Pope Francis writes, “Saint Joseph reminds us that those who appear hidden or in the shadows can play an incomparable role in the history of salvation.” We know Joseph’s royal genealogy, but we do not know much of his personal backstory. We can only imagine the plans he had for his life before the angel Gabriel came to Mary—perhaps to keep his head down and toil away at his craft in a remote part of the Empire, to keep the faith and traditions of his people, and to pass his craft and his legacy on to the next generation. I expect it would have been more than enough for him to be revered in his home, respected by his neighbors, and invisible both to Herod’s sons and to Rome.

We know Joseph’s name because he did not choose to make his own name great. We venerate Joseph because he obeyed the will of his heavenly Father at the expense of whatever plans he had imagined for a hidden life. Again, Pope Francis notes, “The spiritual path that Joseph traces for us is not one that explains, but accepts.” How badly we all want answers that conform to “our” truth. St. Joseph’s life exposes the absurdity of our selfishness, even in tough times.

No matter what else is going on in the world around us, God sees what we cannot. When the angel of the Lord appears to Joseph in a dream in Matthew 1, he simply obeys. It is enough for Joseph to hear “Do not be afraid,” and he changes course in an instant, without a word. As Cardinal Robert Sarah writes in The Power of Silence, “Those who are unknown and remain silent are the real men. I am certain that great men rarely resort to facile speeches.” I get so tired of excuses and explanations, most of all from myself, and most of all when I am lost or conflicted, or when I feel the world is messing with my mind. Joseph’s silent witness puts me at ease.

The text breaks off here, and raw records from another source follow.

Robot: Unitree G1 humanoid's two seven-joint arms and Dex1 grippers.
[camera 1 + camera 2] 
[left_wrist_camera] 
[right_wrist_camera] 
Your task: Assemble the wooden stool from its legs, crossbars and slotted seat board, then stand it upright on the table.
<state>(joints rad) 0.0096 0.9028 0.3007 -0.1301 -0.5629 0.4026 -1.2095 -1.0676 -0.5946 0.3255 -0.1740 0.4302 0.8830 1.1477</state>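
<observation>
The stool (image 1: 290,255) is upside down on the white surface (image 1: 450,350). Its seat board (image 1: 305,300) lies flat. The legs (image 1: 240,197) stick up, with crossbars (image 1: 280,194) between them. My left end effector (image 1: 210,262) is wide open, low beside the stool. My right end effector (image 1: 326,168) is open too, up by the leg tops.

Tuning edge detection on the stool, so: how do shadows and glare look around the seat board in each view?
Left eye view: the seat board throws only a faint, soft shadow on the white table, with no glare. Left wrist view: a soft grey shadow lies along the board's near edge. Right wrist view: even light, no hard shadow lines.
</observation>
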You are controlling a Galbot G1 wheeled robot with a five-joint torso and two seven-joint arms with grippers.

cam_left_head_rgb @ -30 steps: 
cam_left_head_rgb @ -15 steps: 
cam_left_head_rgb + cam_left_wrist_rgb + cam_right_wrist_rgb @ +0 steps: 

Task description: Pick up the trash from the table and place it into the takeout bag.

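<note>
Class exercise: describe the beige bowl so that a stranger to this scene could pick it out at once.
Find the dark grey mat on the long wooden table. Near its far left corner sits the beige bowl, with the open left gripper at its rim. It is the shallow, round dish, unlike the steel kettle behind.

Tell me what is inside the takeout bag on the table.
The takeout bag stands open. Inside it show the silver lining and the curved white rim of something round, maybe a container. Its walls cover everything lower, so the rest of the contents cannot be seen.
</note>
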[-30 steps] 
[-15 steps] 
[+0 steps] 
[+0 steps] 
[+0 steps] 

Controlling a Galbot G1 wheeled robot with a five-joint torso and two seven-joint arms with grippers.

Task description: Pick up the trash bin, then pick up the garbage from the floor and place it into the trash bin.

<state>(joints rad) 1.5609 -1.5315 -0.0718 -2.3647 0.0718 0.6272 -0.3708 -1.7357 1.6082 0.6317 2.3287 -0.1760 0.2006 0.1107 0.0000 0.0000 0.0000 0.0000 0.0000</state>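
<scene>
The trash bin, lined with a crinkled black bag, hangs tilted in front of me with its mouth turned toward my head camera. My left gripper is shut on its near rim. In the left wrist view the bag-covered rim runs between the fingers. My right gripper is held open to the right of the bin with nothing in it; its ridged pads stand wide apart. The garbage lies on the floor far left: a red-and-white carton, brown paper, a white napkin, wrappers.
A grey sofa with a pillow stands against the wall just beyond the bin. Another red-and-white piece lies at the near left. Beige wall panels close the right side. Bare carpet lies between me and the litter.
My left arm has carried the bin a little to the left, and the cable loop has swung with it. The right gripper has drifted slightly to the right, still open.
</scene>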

These days, I want to flee with Joseph for a while, as Our Lady and Our Lord fled with him to Egypt. I want to settle with Joseph far from the worries of the world, as the Holy Family flourished in remote Nazareth of Galilee instead of a more dangerous Judea. I want to travel with Joseph to the altar of his foster son, just as Jesus went with him every year to Jerusalem and ended up in his Father’s house. Pope Francis says, “During the hidden years in Nazareth, Jesus learned at the school of Joseph to do the will of the Father.” I, too, with Joseph’s guidance, want to grow in wisdom as I grow in years, in divine and human favor. With Joseph, I want the truly hidden life with Christ that St. Paul tells the Colossians about (see Col. 3:3).

Despite the pandemic, things are a lot easier for me these days than they were the year I left my old life behind for Christ and the Church. As I transitioned to my job at Word on Fire in early 2020 (Thanks, Lord! Thanks, Joseph!), we sold our home in Tennessee and moved to Texas. When getting a good offer on our house took longer than expected, I could not help but bury a little statue of Saint Joseph in the front yard . . . just in case. We had come so far with Joseph, so why not go in all the way? Everything finally worked out.

For those who are struggling now, as I was a while ago, may St. Joseph in his special year bless you and whatever you may face today, tomorrow, and in the months ahead.

St. Joseph most obedient, pray for us all!